Responding to petitioner’s objections to the fees, DEQ gave an extensive list of the activities that it would perform relating to the Tualatin River Basin:
“Coordination and response to [petitioner’s] plan and [Total Maximum Daily Load] implementation activities; review of *35engineering plans and specifications for improvements at five [of petitioner’s] and one City of Portland sewage treatment facilities; additional monitoring and compliance assurance activities; and participation in the preparation of guidance and review of nonpoint source control plans and implementation activities.”
Petitioner does not contend that pollution abatement activities with regard to the Tualatin River are not an appropriate subject for state regulation. We are persuaded that the Tualatin Basin pollution abatement effort for which the agency seeks to assess fees is the type of program for which compliance fees maybe collected under ORS 468.065(2).

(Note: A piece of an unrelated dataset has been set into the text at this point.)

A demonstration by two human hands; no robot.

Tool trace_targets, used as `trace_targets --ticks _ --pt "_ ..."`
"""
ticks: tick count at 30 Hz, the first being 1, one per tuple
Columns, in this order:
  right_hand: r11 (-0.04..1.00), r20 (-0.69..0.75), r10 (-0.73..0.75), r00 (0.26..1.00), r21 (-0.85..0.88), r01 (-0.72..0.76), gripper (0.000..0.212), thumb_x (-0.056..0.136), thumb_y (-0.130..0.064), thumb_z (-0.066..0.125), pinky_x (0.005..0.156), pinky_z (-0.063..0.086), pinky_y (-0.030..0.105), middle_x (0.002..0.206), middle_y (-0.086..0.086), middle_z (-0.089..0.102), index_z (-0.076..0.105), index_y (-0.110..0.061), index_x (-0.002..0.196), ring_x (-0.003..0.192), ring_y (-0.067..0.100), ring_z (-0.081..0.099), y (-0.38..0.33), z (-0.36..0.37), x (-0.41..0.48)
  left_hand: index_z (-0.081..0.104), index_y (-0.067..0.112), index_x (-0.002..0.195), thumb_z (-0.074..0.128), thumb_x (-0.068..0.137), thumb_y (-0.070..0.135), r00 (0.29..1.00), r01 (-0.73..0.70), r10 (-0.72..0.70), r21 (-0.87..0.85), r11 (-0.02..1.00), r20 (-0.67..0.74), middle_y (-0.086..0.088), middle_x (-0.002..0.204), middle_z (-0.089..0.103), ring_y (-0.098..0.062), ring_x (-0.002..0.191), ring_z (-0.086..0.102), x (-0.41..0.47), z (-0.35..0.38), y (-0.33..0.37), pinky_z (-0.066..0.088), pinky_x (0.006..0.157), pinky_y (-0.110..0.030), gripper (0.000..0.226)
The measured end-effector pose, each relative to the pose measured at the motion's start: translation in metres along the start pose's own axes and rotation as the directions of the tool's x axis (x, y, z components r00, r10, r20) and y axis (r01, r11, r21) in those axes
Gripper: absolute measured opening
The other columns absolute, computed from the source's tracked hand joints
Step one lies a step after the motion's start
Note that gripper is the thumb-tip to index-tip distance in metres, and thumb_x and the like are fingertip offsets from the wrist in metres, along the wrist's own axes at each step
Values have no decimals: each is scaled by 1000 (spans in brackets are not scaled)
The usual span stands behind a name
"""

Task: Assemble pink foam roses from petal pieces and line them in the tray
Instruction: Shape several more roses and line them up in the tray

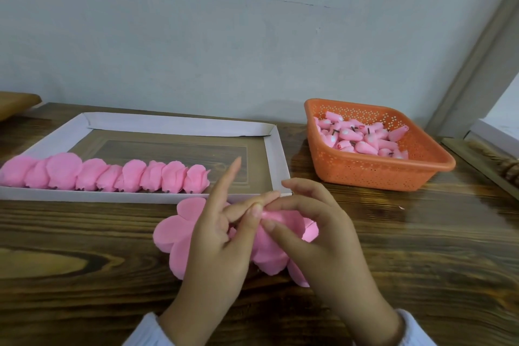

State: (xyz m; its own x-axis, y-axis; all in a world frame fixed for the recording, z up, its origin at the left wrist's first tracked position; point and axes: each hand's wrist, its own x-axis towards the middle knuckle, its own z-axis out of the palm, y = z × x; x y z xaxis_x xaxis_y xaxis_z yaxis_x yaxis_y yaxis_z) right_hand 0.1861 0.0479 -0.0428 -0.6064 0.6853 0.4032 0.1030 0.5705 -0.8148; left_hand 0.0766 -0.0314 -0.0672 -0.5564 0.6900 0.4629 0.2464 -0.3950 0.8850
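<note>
Pinching pink foam petal piece (268, 255) w/ L hand (216, 255) (thumb + middle finger, index straight) and R hand (323, 247) (fingertips curled on it), just above wood table (84, 233). Free slot in white cardboard tray (278, 154) up-left, nearer L.

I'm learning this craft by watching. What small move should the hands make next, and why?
Probably curl the pinched petal piece inward to shape the rose. The left hand and right hand both pinch it above the petal stack, not yet rose-shaped, and the row of roses in the tray has room at its right end.
</note>
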Motion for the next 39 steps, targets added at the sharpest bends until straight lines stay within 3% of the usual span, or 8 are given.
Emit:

Petitioner contends that the sludge component of the compliance fee is not applicable.to its Durham plant, because that fee is related primarily to DEQ’s monitoring of agricultural fields where sludge is being applied and the Durham plant sludge is not applied to agricultural land, but is incinerated and buried in a landfill. EQC and DEQ found that assessment of the fee to the Durham plant will help fund DEQ’s regulatory oversight responsibilities in assuring that sludge generated at Durham is properly managed. Under its ORS 468.065 authority, DEQ is entitled to maintain whatever level of inspection that it deems necessary to determine petitioner’s compliance or noncompliance with its permit. We may not inquire into the facts underlying DEQ’s determination that the Durham plant is subject to the sludge assessment. DEQ has explained adequately the basis for the assessment to petitioner’s Durham plant.
As its second assignment of error, petitioner contends that EQC and DEQ were required to adopt amendments to OAR 340-45-075(3) by a contested case proceeding, rather than by rule, because the Tualatin Basin Pollution Abatement fee is not an enactment of general application, as defined in ORS 183.310(8), but, rather, is directed at only two entities and should be treated, accordingly, as a contested case, pursuant to ORS 183.310(2).
ORS 468.065(2) requires that permit fees be established “by rule and after hearing.” As we have held, the fees that petitioner challenges were authorized by ORS 468.065(2), and petitioner does not contend that the rules implementing them were not properly promulgated. Despite *36petitioner’s strong interest in the outcome of the rule making proceeding, we are not persuaded that it was entitled to a contested case hearing.
Rule held valid.
The statutes numbered ORS 468.686 to ORS 468.833 have since been renumbered and are now contained in ORS chapter 468B. We refer to them by their former numbers.